◆ What you have to do ◆
Each line of the data below that includes the string "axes" must be copied.

________________________

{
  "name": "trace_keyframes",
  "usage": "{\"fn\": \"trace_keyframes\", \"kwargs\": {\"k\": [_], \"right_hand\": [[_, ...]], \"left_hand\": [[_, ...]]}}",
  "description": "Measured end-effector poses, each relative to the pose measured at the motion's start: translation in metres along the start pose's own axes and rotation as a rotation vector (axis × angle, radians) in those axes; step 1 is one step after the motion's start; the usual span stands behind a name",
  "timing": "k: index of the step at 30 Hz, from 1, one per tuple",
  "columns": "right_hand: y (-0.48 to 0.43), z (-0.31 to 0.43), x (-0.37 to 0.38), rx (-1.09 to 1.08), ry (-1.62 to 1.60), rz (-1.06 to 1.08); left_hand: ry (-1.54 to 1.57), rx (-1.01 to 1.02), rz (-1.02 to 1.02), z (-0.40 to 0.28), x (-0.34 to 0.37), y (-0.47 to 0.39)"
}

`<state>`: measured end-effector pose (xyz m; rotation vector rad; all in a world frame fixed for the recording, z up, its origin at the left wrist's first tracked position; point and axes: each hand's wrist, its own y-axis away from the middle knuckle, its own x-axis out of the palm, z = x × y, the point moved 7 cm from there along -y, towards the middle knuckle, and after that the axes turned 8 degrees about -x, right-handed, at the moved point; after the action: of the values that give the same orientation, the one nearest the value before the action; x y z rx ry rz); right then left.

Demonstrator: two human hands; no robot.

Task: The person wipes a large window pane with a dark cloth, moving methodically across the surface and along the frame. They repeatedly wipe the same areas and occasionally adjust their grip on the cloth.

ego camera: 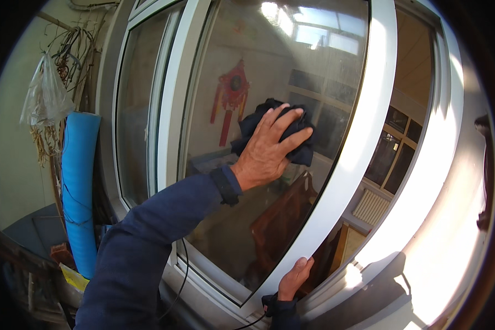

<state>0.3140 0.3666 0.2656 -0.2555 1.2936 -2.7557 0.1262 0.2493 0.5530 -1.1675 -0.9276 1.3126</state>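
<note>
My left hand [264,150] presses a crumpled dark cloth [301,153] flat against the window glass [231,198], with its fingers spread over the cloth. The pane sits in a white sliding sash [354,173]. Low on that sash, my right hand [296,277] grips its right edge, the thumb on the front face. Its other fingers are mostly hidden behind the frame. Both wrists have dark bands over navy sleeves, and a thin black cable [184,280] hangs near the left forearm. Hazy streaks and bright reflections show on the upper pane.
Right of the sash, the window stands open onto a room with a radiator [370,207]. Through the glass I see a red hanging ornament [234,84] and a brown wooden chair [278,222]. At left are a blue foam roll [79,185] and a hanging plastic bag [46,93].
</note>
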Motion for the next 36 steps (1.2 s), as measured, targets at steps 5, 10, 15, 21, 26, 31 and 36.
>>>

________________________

◆ Output for this exercise ◆
  "description": "Measured end-effector poses, each relative to the pose measured at the motion's start: translation in metres along the start pose's own axes and rotation as a rotation vector (axis × angle, radians) in those axes; step 1 is one step after the motion's start; the usual span stands behind a name",
`<state>`: measured end-effector pose (xyz m; rotation vector rad; all in a world frame fixed for the recording, z up, its origin at the left wrist's first tracked position; point and axes: each hand's wrist, its own y-axis away from the middle knuckle, its own x-axis out of the palm, z = x × y, the point moved 7 cm from there along -y, towards the middle knuckle, and after that the axes turned 8 degrees about -x, right-handed, at the moved point; after the action: of the values that give the same orientation, the one nearest the value before the action; x y z rx ry rz); right then left.

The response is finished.